Give the data again exactly, without its images.
'''
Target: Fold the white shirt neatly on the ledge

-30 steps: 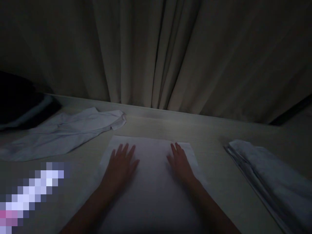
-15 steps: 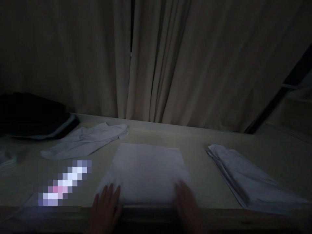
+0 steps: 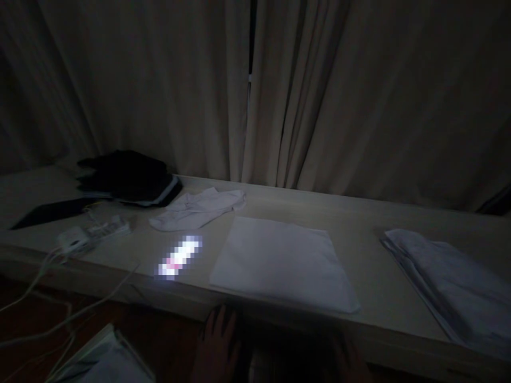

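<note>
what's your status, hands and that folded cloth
Left hand and right hand below the ledge, holding nothing. Folded white cloth flat, untouched. Nothing on it.

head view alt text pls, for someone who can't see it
A folded white cloth lies flat on a long pale table in a dim room, with both hands, left hand and right hand, below the table's near edge. A crumpled white garment lies to its left, a folded stack to its right, curtains behind.

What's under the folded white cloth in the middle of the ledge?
The folded white cloth lies flat on the pale ledge, bare surface showing all round it. Whether anything sits beneath it is hidden by the cloth itself.
</note>
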Demonstrator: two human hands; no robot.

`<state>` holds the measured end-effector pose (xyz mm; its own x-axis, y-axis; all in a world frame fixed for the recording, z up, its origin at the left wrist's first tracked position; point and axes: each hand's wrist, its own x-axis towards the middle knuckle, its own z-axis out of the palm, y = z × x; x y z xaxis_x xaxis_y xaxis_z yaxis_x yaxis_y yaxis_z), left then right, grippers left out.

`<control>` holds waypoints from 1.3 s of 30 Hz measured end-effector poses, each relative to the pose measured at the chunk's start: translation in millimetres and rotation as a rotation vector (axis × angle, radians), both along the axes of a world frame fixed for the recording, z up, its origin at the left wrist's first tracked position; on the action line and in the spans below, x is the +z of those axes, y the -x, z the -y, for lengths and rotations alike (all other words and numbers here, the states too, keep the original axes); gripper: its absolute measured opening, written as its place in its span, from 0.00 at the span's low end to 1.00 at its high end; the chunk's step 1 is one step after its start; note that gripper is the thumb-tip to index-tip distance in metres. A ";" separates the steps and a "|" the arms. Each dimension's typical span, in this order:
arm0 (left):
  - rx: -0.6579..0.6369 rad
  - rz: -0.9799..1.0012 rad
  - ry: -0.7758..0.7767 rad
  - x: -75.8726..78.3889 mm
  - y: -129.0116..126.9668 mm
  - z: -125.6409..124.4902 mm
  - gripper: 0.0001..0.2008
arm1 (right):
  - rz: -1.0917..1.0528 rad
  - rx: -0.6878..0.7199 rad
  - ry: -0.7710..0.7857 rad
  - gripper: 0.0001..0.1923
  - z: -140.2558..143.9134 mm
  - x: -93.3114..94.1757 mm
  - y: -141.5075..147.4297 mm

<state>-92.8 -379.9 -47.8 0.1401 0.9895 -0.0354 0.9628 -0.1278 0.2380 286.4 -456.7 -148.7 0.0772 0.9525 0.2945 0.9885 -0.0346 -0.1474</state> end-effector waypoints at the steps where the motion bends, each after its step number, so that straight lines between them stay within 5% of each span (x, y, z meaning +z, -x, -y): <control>1: 0.003 0.003 0.003 0.9 -0.1 -1.1 0.29 | -0.007 -0.008 0.004 0.31 -1.5 5.4 1.3; 17: -0.037 0.099 -0.006 10.8 -2.8 2.4 0.26 | -0.212 -0.035 0.098 0.29 3.3 75.1 27.3; 33: -0.053 0.092 0.038 11.7 -7.7 -3.8 0.26 | -0.229 -0.087 0.113 0.28 0.4 75.9 31.9; 39: -0.058 0.057 0.049 31.9 -8.0 -6.1 0.26 | -0.231 -0.068 0.095 0.28 -1.2 77.5 30.8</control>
<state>-84.8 -373.8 -15.9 0.2002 0.9769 -0.0742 0.9387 -0.1696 0.3000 255.6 -455.6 -71.1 0.1970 0.9653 0.1712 0.9239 -0.1245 -0.3617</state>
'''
• Result for this exercise:
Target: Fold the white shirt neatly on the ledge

-30 steps: 
-15 steps: 
+0 steps: 

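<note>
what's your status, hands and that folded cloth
Left hand and right hand below the ledge, holding nothing. Folded white cloth flat, untouched. Nothing on it.

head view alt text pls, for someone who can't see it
A folded white cloth lies flat on a long pale table in a dim room, with both hands, left hand and right hand, below the table's near edge. A crumpled white garment lies to its left, a folded stack to its right, curtains behind.

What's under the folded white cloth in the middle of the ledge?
The folded white cloth lies flat on the pale ledge, bare surface showing all round it. Whether anything sits beneath it is hidden by the cloth itself.
</note>
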Demonstrator: two human hands; no robot.

`<state>` holds the measured end-effector pose (xyz mm; its own x-axis, y-axis; all in a world frame fixed for the recording, z up, its origin at the left wrist's first tracked position; point and axes: each hand's wrist, its own x-axis towards the middle knuckle, its own z-axis out of the palm, y = z × x; x y z xaxis_x xaxis_y xaxis_z yaxis_x yaxis_y yaxis_z), left then right, grippers left out.

`<control>` holds waypoints from 1.3 s of 30 Hz measured end-effector poses, each relative to the pose measured at the chunk's start: translation in millimetres and rotation as a rotation vector (axis × angle, radians), both along the axes of a world frame fixed for the recording, z up, its origin at the left wrist's first tracked position; on the action line and in the spans below, x is the +z of those axes, y the -x, z the -y, for lengths and rotations alike (all other words and numbers here, the states too, keep the original axes); gripper: its absolute measured opening, written as its place in its span, from 0.00 at the span's low end to 1.00 at its high end; the chunk's step 1 is one step after its start; note that gripper is the thumb-tip to index-tip distance in metres. A ";" separates the steps and a "|" the arms. Each dimension's typical span, in this order:
arm0 (left):
  - rx: -0.6579..0.6369 rad
  - rz: -0.9799..1.0012 rad
  - ry: -0.7758..0.7767 rad
  - x: -75.8726..78.3889 mm
  - y: -129.0116..126.9668 mm
  - z: -125.6409..124.4902 mm
  - gripper: 0.0001..0.2008
arm1 (right):
  - rz: -1.0917..1.0528 rad
  - rx: -0.6878..0.7199 rad
  - ry: -0.7710..0.7857 rad
  - gripper: 0.0001..0.1923
  - z: -140.2558..143.9134 mm
  - x: -93.3114..94.1757 mm
  - y: -141.5075..147.4297 mm

<state>-92.8 -379.9 -47.8 0.1401 0.9895 -0.0354 0.9628 -0.1278 0.2380 286.4 -456.7 -148.7 0.0772 0.9525 0.2945 0.9885 -0.0346 -0.1474</state> end-effector waypoints at the steps where the motion bends, each after its step number, so that straight lines between them stay within 5% of each span (x, y, z meaning +z, -x, -y): <control>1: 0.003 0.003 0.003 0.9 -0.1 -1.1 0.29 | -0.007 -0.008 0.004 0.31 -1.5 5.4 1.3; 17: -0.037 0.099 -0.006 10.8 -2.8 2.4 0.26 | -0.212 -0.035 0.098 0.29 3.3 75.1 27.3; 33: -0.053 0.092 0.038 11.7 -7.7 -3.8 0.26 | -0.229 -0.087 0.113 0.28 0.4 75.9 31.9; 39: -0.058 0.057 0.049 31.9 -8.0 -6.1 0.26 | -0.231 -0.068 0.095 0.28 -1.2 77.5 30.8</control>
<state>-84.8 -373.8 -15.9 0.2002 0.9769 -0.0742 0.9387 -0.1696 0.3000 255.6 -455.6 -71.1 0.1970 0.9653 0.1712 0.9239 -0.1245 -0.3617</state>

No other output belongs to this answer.